● **WORK TO BE COMPLETED**
Among the lines below, keep only those from the one containing "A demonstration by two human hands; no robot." through the one containing "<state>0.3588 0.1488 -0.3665", and reproduce them exactly.

● **DATA SHOWN**
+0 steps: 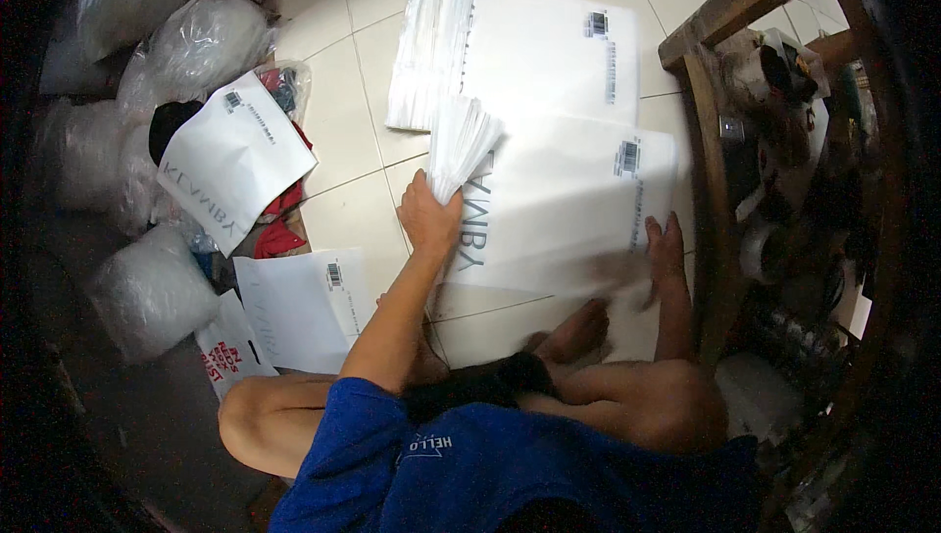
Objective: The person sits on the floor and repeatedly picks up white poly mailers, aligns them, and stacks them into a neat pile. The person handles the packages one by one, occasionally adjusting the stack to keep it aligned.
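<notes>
My left hand [431, 215] is closed around a gathered sheaf of white plastic strips [463, 141], which look like the folded edges of packaging bags and fan out beyond my fist. Right beside it, a flat white plastic packaging bag [559, 180] with dark lettering and a barcode spreads across the floor. At that bag's right edge is my right hand [667, 249], slightly blurred, its fingers extended and apart. Farther off lies another white packaging bag [559, 43], with pleated white plastic edges [426, 53] stacked along its left side.
To the left, loose white bags [235, 156] [299, 308] lie over red cloth [279, 239] and near clear plastic bundles [162, 293]. A wooden frame [711, 141] with cluttered items stands at the right. My crossed legs [627, 401] border the tiled floor [343, 151].
</notes>
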`<state>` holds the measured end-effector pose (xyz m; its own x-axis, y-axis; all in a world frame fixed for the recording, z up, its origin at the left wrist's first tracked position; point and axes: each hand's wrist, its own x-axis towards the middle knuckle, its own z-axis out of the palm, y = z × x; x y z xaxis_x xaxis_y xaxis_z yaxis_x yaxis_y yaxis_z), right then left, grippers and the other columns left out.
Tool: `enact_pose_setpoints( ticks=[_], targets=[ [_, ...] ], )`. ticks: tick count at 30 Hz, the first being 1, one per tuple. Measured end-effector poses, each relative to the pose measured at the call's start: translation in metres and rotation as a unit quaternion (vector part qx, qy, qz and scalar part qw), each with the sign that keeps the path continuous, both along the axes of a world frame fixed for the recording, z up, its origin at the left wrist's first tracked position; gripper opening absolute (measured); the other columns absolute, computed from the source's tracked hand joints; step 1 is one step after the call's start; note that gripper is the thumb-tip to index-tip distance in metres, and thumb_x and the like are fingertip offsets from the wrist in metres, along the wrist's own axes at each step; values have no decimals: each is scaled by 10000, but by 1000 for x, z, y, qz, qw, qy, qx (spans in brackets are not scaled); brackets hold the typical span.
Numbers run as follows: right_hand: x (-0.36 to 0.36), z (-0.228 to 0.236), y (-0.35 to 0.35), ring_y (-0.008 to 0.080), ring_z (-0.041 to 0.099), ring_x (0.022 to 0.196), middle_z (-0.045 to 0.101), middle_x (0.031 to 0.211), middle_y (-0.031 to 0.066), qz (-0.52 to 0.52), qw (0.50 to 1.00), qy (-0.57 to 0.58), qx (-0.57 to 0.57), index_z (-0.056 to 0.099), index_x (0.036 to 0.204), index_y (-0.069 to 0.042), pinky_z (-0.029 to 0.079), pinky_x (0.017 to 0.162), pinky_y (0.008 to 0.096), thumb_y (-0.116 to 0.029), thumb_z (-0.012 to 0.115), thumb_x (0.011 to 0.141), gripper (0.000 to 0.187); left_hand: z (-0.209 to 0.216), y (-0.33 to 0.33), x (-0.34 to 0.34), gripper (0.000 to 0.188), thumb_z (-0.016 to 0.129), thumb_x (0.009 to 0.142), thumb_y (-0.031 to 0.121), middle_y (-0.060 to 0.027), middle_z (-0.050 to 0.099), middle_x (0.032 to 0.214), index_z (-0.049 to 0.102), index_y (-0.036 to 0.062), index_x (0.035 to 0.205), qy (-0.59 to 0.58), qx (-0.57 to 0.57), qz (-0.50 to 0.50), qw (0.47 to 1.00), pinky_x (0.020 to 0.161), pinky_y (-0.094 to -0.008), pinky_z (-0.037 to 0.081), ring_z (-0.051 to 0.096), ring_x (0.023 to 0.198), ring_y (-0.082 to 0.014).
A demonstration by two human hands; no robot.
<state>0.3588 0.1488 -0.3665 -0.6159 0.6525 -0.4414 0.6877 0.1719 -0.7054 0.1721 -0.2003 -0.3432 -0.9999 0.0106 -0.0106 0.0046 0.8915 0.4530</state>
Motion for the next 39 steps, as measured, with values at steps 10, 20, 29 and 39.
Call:
enact_pose_setpoints(
  ticks=[10,20,29,39],
  targets=[
    [-25,56,-20,253,501,1111,531,1220,158,-53,990,38,-124,425,1299,32,364,990,354,-220,528,919,467,-8,-4,-16,614,727,681,337,-247,507,1053,524,-38,1123,-46,8,-21,999,887,-472,411,491,1015,-398],
    [5,-26,2,226,528,1041,564,1143,138,-13,993,112,-22,462,1243,22,396,946,360,-182,519,914,392,1,6,-28,700,760,651,348,-272,535,1032,464,-102,1098,-153,27,-20,988,900,-476,423,512,997,-420],
    [-4,3,-6,254,532,1053,560,1150,174,1,997,78,21,462,1231,46,393,952,358,-188,519,907,403,23,11,-30,730,766,671,314,-272,569,1011,361,-80,1133,-211,132,-33,968,882,-425,450,565,978,-389],
    [-6,1,-5,356,521,1039,558,1070,218,34,992,79,92,517,1159,51,402,923,443,-207,570,872,390,23,2,-30,672,701,700,315,-276,591,1072,391,-65,1161,-217,159,-23,963,866,-408,464,600,992,-371]
  ],
)
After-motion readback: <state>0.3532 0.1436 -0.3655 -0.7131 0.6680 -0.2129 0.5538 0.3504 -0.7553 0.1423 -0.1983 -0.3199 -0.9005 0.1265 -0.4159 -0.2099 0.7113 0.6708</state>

● **RESPONSE AREA**
A demonstration by two human hands; no robot.
<state>0.3588 0.1488 -0.3665 -0.6159 0.6525 -0.4414 0.6877 0.1719 -0.7054 0.1721 -0.2003 -0.3432 -0.9999 0.0106 -0.0106 0.0046 0.8915 0.4530</state>

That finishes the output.